CHAPTER XIV.
THE CONSTITUTION ACCORDING TO THE PRACTICE OF THE GOVERNMENT.
Uniform practice under a law is one of the highest proofs of the meaning of that law.
APPORTIONMENT OF REPRESENTATIVES. (Const. Art. 1, sec. 2.)
The Constitution (Art. 1, sec. 2, par. 3) provides that the enumeration of the people of the United States (upon which the apportionment of representatives and direct taxes was to be made) "shall be made within three years after the first meeting of the Congress of the United States, and within every subsequent term of ten years, in such manner as they shall by law direct."
On the 1st of March, 1790, George Washington, who had been president of the Convention which framed the Constitution, approved "an Act providing for the enumeration of the inhabitants of the United States." The first Congress ever assembled, and the first President ever elected, under the Constitution, under the sanction of their respective oaths "to support the Constitution," by this Act expressed their deliberate judgment as to the true meaning of the people of the United States in adopting this section of the Constitution. What, in their judgment, was such meaning?
These extracts from the Act will suffice (Act 1790, chap. 29):--
Sec. 1: "Be it enacted, &c.
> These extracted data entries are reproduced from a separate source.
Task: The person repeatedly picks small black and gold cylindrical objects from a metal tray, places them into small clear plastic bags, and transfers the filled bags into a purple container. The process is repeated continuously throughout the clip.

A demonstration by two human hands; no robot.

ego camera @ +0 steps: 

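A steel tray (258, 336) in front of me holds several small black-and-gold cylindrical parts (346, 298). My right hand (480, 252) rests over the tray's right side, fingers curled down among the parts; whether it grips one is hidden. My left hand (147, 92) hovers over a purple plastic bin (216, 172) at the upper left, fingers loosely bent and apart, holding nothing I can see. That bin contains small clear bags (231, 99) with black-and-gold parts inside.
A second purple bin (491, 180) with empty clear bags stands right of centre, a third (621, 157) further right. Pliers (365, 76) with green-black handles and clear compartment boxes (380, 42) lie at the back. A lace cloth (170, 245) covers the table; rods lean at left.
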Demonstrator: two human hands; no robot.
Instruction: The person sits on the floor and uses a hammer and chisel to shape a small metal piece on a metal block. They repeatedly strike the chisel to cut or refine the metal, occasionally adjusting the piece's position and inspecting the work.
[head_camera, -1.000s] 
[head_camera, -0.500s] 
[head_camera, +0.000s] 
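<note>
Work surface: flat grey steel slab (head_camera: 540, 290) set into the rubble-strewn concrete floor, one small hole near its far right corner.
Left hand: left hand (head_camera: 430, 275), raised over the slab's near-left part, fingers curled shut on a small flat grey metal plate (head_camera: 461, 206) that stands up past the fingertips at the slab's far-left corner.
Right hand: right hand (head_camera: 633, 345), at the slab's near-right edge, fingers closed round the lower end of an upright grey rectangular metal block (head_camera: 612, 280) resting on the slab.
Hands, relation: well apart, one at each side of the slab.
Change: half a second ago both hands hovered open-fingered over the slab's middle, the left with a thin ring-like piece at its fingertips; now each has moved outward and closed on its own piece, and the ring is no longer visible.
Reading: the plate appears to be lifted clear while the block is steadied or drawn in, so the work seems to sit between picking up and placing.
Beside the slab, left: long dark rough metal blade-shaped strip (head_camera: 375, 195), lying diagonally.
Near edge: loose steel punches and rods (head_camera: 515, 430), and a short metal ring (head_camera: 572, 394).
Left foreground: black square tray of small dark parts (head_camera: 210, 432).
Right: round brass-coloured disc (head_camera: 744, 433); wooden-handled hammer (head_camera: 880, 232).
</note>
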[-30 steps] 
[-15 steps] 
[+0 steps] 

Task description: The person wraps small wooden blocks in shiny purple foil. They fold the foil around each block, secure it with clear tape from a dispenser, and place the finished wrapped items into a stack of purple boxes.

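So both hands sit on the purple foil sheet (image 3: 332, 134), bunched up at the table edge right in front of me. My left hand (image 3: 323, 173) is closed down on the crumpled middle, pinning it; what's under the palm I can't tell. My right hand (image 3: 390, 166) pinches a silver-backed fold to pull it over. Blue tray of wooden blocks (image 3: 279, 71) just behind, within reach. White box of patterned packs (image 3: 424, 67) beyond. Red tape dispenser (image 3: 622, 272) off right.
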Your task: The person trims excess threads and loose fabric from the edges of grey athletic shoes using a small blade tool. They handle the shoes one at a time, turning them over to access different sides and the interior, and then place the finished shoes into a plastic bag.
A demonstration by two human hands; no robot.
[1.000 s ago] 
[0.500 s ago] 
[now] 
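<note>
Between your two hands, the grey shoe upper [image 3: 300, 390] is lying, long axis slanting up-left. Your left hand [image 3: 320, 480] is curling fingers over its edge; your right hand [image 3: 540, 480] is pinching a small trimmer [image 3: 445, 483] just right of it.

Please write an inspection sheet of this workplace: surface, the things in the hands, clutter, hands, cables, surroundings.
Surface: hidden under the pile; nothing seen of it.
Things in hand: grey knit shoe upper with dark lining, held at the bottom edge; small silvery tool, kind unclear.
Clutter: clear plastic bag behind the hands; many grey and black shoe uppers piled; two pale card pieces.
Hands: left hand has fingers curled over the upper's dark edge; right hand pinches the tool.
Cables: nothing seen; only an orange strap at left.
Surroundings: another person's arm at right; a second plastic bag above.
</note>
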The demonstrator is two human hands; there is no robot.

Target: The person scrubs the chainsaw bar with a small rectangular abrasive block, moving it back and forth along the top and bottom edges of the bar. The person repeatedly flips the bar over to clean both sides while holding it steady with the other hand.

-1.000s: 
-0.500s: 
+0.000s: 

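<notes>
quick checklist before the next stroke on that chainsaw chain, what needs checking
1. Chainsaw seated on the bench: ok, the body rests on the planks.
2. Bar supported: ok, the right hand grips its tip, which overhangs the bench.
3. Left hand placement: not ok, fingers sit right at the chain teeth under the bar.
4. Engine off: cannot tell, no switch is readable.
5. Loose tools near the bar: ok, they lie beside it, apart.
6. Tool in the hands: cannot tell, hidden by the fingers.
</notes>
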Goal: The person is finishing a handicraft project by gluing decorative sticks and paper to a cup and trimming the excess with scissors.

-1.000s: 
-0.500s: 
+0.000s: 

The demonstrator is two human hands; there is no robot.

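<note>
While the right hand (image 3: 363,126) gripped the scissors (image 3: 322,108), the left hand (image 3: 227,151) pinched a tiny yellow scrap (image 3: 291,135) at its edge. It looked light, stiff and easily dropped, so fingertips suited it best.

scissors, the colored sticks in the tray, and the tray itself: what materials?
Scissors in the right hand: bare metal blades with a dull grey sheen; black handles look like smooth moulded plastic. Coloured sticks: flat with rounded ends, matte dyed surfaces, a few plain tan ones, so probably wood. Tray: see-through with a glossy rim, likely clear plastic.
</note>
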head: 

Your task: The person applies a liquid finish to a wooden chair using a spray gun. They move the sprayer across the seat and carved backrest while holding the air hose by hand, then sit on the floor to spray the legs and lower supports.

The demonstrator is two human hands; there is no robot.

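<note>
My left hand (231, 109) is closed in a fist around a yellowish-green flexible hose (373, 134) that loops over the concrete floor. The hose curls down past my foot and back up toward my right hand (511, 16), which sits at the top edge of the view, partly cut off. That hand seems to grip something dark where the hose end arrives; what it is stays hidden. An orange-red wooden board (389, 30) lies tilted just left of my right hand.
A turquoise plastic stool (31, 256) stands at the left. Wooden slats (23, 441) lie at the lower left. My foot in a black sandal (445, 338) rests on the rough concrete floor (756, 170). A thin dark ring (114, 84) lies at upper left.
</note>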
That the marshals of the several districts of the United States shall be, and they are hereby, authorized and required to cause the number of the inhabitants within their respective districts to be taken, omitting, in such enumeration, Indians not taxed, and distinguishing free persons, including those bound to service for a term of years, from all others; distinguishing also the sexes and colors of free persons, and the free males of sixteen years and upwards from those under that age: for effecting which purpose, the marshals shall have power to appoint as many assistants within their respective districts as to them shall appear necessary, assigning to each assistant a certain division of his district," &c.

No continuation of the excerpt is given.